Games and More Games

Now that we know how to write functions and generate random numbers, it’s possible to enhance some game programs.

The Subtraction Game example at the end of Chapter 2 can be improved. Right now, when the user plays optimal strategy, the computer responds by choosing 1. We can make this more interesting by randomizing the computer’s response in these situations. The following program makes the necessary changes, putting altered lines in bold:

nim2.cpp

#include <iostream>
#include <cmath>
#include <ctime>
#include <cstdlib>
using namespace std;

int rand_0toN1(int n);

int main() {
    int total, n;

    srand(time(NULL)); // Set seed for random numbers.

    cout << "Welcome to NIM. Pick a starting total: ";
    cin >> total;
    while (true) {

       // Pick best response and print results.

         if ((total % 3) == 2) {
              total = total - 2;
              cout << "I am subtracting 2." << endl;
         } else if ((total % 3) == 1) {
              total--;
              cout << "I am subtracting 1." << endl;
         } else {
              n = 1 + rand_0toN1(2); // n = 1 or 2.
              total = total - n;
              cout << "I am subtracting ";
              cout << n << "." << endl;
         }
         cout << "New total is " << total << endl;
         if (total == 0) {
              cout << "I win!" << endl;
              break;
         }
       // Get user's response; must be 1 or 2.

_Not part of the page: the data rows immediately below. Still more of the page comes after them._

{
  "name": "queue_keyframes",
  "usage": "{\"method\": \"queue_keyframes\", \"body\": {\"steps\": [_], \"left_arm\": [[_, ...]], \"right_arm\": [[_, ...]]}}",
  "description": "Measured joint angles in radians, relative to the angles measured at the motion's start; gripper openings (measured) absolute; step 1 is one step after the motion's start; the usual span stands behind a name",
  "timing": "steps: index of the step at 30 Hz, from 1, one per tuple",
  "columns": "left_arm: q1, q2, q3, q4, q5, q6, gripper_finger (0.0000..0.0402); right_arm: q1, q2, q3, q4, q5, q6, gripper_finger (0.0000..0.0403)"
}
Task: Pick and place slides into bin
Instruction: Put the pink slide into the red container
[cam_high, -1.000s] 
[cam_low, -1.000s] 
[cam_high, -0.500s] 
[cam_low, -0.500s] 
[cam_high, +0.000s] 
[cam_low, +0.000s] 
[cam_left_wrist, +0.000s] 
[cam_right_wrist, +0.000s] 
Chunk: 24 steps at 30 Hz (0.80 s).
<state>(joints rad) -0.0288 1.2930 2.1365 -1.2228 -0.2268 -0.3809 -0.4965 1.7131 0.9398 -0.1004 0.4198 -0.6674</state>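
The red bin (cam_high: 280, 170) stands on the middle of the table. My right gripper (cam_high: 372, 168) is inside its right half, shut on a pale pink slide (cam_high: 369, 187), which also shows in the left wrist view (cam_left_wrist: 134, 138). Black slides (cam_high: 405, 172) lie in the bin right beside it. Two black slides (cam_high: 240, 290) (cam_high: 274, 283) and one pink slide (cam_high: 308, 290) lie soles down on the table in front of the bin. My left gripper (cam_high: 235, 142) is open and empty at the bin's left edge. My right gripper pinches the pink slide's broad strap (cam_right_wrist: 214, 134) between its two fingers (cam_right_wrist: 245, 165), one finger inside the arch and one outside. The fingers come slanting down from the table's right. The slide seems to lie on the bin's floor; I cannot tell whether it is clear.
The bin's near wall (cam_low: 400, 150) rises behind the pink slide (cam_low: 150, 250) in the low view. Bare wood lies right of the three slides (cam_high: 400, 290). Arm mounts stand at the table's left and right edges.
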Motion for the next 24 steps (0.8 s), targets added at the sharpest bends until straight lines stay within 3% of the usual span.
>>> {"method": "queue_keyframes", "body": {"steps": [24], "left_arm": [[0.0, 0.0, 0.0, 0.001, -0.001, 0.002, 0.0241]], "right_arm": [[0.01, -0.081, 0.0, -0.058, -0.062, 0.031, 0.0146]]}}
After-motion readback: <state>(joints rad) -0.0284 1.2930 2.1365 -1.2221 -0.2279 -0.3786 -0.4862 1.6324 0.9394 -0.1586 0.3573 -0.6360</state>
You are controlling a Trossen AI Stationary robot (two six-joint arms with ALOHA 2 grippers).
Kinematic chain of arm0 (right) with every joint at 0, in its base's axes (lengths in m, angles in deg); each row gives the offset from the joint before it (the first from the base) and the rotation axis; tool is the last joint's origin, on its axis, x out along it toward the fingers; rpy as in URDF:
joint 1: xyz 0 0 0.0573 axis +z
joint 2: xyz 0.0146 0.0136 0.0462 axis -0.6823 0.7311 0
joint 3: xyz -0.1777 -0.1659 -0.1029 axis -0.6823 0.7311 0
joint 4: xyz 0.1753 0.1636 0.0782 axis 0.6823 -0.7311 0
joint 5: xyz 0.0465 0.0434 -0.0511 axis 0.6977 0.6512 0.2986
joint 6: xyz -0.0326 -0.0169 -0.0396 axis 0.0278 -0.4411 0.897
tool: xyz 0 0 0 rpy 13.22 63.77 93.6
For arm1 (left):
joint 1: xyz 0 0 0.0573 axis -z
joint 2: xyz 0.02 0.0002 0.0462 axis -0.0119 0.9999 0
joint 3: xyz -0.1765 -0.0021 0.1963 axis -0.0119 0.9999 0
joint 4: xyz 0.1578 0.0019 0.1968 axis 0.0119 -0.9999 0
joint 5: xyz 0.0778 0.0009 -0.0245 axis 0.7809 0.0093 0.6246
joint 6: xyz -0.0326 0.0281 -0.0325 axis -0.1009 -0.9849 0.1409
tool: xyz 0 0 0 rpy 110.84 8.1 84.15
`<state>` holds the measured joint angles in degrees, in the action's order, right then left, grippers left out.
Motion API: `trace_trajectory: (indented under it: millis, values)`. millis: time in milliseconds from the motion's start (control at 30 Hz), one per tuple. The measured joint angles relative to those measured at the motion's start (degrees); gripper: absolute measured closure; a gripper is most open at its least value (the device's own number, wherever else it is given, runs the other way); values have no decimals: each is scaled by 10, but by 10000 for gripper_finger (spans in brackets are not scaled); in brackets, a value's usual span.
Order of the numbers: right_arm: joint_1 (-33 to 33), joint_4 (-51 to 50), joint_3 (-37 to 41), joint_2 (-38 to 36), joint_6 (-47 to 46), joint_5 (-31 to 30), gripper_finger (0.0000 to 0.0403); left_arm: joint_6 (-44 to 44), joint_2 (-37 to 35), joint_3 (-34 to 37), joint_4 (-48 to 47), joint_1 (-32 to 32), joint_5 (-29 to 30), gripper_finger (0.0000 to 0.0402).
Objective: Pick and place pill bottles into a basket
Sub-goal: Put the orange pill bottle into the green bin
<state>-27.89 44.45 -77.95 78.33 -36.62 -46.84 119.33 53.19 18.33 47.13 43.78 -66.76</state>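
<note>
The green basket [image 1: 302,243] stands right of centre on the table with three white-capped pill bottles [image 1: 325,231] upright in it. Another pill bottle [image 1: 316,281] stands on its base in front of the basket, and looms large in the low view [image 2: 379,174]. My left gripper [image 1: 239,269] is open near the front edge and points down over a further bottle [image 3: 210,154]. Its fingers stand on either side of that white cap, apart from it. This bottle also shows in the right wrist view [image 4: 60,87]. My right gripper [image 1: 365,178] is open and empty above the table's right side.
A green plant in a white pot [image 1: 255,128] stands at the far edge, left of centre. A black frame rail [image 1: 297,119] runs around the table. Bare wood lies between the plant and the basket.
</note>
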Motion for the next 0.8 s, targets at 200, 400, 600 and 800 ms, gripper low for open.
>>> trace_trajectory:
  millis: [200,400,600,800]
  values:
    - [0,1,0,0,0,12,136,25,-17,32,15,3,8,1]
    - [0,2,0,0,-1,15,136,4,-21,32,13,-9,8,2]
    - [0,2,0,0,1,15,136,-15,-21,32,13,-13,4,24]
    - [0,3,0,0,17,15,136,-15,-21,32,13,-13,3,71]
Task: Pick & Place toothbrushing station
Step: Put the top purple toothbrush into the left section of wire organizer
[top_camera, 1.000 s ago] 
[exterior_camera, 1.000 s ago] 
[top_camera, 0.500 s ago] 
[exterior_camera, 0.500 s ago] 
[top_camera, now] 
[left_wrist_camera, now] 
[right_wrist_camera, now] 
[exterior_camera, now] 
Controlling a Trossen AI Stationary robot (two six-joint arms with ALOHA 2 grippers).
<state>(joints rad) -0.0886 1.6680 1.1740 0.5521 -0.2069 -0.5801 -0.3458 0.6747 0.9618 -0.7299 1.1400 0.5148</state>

         cout << "Enter num to subtract (1 or 2): ";
         cin >> n;
         while (n < 1 || n > 2) {
              cout << "Input must be 1 or 2." << endl;
              cout << "Re-enter: ";
              cin >> n;
         }
         total = total - n;
         cout << "New total is " << total << endl;
         if (total == 0) {
              cout << "You win!" << endl;
              break;
         }
    }
    system("PAUSE");
    return 0;
}

int rand_0toN1(int n) {
    return rand() % n;
}

Chapter 2 presented an exercise: Alter this program so that it permits any number from 1 to N to be subtracted each time, where N is set at the beginning. That problem is left as an exercise for this version as well. (You can even prompt the end user for this value before the game starts. As always, the computer should win whenever the user does not play perfect strategy.)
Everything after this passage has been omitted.